I found a way to keep my chamber temps up for long/big ASA prints
At least so far. The first go round had the nozzle crash into the tree support, resulting in a layer shift. The good news is that the print stayed very firmly stuck to the bed.
I've reset, lowered my extrusion multiplier a smidge, switched to a more traditional support pattern, and am going for it again. Wish me luck!
The printer is a a Voron 2.4 running klipper with a chamber thermistor, controlled bed fans, and an exhaust fan so it will do a decent job regulating it's temperature. The electronics are outside the chamber and there are acrylic panels under the blanket and hoodies. Should it come to it, klipper has thermal runaway protection. There's also a smoke alarm right next to the printer. I suspect this will be a pretty uneventful print.
I let the printer heat soak for an hour and a half before giving it a go and barely cracked 60 °C, so all should be well. This is a Voron, so the electronics are out of the chamber, have a cooling fan, etc.
Other than looking somewhat janky, this isn't that different than the insulated panels I'll be swapping on to replace the current acrylic panels.
I made a sleeve of aluminum foil bubble insulation for mine. I taped it together with aluminum HVAC tape. It makes the enclosure heat up quicker, but I have to run the enclosure fan on longer prints to keep it from getting too hot.
This is basically what I'm planning on doing to make this look a bir nicer in the future. Do you change your bedfan speed via macro or do you only rely on your exhaust fan to regulate the temp?
I'm looking into printing with ASA eventually - have you tried skirts on an ASA print? (Not sure what other slicers call it - it's a wall that is printed around the print to shield drafts)

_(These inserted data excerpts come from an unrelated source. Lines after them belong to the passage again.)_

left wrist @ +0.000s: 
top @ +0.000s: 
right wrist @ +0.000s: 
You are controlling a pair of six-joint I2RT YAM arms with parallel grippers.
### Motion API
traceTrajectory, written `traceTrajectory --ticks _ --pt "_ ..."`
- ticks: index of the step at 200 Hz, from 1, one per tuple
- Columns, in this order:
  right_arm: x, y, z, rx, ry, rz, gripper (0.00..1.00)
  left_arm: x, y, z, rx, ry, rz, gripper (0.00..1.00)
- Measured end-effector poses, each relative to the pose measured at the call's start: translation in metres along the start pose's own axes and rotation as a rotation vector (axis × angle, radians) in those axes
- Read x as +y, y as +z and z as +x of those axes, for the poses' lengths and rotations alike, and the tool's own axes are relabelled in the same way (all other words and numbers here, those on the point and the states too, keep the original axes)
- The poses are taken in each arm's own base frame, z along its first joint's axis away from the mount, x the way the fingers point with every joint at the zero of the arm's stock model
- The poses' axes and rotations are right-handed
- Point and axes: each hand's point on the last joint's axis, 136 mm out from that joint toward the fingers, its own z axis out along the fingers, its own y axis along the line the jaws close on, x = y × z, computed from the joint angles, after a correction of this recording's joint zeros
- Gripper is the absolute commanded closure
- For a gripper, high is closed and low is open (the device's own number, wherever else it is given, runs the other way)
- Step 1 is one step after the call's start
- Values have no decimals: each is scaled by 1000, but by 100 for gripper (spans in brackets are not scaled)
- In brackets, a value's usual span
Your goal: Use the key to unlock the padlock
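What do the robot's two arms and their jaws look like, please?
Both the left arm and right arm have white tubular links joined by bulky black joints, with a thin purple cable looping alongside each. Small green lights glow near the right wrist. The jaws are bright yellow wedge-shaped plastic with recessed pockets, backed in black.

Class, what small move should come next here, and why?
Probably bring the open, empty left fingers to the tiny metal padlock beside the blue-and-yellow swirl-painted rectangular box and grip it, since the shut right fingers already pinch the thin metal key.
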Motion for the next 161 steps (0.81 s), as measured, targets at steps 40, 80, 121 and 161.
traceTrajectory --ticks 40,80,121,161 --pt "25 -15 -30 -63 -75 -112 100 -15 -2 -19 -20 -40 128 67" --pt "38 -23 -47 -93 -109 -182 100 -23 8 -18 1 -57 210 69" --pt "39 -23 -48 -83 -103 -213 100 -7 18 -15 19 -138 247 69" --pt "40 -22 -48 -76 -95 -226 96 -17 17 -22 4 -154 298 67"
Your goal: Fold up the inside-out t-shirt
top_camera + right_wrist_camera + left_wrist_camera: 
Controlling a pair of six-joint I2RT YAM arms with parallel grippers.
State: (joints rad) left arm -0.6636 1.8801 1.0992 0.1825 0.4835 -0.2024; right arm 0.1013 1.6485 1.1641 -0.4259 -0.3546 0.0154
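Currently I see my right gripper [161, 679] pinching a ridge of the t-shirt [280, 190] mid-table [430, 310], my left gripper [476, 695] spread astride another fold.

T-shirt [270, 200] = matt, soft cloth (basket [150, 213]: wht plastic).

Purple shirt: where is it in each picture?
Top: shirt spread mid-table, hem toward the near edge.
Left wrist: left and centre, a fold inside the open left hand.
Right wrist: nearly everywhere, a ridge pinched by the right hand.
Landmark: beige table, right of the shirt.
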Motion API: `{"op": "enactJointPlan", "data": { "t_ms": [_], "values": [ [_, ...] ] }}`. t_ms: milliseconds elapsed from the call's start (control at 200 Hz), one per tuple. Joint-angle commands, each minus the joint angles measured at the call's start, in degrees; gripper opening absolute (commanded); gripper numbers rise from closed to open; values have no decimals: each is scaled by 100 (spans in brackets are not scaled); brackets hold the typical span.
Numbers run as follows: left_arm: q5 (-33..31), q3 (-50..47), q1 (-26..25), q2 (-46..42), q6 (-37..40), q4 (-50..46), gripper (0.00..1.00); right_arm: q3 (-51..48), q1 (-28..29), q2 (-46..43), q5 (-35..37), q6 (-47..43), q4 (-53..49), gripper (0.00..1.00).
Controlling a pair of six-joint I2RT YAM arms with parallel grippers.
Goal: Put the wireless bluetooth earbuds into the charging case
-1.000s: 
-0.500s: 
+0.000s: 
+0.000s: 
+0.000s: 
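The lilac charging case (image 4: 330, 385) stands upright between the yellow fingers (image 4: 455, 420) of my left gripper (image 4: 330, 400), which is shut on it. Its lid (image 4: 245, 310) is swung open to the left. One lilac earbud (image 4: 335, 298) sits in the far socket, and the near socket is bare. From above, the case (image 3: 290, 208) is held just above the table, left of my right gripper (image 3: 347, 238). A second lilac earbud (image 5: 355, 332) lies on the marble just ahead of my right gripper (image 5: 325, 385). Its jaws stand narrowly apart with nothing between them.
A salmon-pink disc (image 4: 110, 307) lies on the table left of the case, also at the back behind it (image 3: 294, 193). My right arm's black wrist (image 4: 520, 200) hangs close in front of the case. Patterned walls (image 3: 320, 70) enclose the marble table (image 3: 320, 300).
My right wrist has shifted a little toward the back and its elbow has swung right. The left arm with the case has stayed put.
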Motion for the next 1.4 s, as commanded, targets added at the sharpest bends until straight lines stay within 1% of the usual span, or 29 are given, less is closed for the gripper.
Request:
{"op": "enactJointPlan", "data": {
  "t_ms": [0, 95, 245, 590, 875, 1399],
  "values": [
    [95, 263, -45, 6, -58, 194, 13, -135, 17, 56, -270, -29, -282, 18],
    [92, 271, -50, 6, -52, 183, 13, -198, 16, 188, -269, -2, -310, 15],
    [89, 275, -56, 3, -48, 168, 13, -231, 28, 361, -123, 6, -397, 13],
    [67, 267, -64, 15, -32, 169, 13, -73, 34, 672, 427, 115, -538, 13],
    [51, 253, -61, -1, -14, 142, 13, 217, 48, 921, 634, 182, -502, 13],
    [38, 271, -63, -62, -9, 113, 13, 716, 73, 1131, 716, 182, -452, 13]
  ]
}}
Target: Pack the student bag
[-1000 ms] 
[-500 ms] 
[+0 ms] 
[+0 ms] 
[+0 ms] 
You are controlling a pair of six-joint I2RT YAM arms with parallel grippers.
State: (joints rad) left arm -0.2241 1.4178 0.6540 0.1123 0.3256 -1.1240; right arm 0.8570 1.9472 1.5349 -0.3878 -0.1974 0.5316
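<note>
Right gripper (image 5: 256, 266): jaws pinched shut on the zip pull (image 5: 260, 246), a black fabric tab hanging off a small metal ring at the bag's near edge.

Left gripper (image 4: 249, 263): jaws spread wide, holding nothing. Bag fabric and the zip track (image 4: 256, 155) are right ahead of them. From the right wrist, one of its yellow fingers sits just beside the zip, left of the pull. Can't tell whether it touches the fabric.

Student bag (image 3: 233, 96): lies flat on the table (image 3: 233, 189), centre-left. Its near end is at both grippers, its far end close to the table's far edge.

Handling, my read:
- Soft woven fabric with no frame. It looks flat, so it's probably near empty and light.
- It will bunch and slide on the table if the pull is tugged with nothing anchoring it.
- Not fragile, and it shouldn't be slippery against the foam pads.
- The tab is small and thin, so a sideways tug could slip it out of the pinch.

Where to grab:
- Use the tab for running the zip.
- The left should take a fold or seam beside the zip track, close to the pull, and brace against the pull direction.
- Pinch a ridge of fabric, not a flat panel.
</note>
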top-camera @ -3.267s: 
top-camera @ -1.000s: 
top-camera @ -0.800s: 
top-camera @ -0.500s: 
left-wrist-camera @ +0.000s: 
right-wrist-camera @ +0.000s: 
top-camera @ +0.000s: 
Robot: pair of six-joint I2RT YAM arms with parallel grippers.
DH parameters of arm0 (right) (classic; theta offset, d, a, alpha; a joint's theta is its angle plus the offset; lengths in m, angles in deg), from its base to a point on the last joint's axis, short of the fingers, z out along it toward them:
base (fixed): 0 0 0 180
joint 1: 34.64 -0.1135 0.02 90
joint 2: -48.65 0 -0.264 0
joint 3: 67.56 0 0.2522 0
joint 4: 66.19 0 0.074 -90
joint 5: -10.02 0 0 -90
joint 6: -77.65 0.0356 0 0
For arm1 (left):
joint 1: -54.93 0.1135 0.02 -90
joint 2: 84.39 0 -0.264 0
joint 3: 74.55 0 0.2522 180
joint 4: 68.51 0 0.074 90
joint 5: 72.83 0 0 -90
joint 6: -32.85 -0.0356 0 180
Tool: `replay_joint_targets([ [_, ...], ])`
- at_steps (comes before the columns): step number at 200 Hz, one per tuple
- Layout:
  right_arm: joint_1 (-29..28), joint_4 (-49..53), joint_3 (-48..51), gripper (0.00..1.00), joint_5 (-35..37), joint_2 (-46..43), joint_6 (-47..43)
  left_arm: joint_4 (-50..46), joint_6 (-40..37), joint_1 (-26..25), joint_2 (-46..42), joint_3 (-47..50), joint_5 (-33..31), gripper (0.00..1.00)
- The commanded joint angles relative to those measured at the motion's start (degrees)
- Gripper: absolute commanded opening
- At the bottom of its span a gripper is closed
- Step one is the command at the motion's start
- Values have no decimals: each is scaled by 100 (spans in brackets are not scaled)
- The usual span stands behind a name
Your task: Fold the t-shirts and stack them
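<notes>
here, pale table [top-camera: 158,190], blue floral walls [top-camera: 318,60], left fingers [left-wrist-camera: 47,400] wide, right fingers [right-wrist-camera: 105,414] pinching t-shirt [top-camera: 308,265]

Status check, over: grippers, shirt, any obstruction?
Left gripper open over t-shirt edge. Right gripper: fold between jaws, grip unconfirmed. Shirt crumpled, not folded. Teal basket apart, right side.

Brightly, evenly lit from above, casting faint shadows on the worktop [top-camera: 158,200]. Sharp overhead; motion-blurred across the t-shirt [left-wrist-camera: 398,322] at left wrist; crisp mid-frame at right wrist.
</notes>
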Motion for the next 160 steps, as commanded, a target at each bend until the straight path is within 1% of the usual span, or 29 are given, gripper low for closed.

I don't have an enclosure on my delta so was considering that as an alternative.
Yes, I've done skirts. At a certain print size/aspect ratio it doesn't really matter though - the parts are going to want to warp without a warm enclosure. If you have great first layer adhesion it will just take your build plate with it. You'll find a picture of that happening on this printer if you look through my post history.
Smaller parts in x/y and round corners will help prevent warping.
I printed all the parts for my Voron using an i3 clone under a cardboard box. I doubt that "chamber" got very warm, but it was enough for success.
What's your chamber temp with bed fans like? I just mounted a chamber thermistor (on the floor, I don't feel like running cables through the drag chain right now) that I need to connect but the little thermometer module on my gantry was reading like 58 ish at 100 c bed temp, dropped to 56 ish overnight, was getting 40s before moving them to the front and actually setting up the automation macro for them.
For impromptu insulation, Cardboard works well too, I stick my filament dryer in a box during the winter so it can actually hit the target temps, otherwise it runs forever.
I struggled to hit 60 °C after an hour and a half of heat soak using the filter and two extra bedfans on full blast. This was measured from the toolhead over the center of bed and the nozzle 75mm off the bed. Without the insulation I was in the low 40s.
I don't have enough cardboard to make a cardboard sleeve, but I do have ACM panels I've been meaning to install, along with some of that foil bubble radiant insulation.
I have ACM on mine, definitely recommend, did need to print thicker panel mounts for them though. Those definitely sound like some decent chamber temps, I've had decent enough results in the 40s, I'd be interested to see where ACM + bubble insulation goes.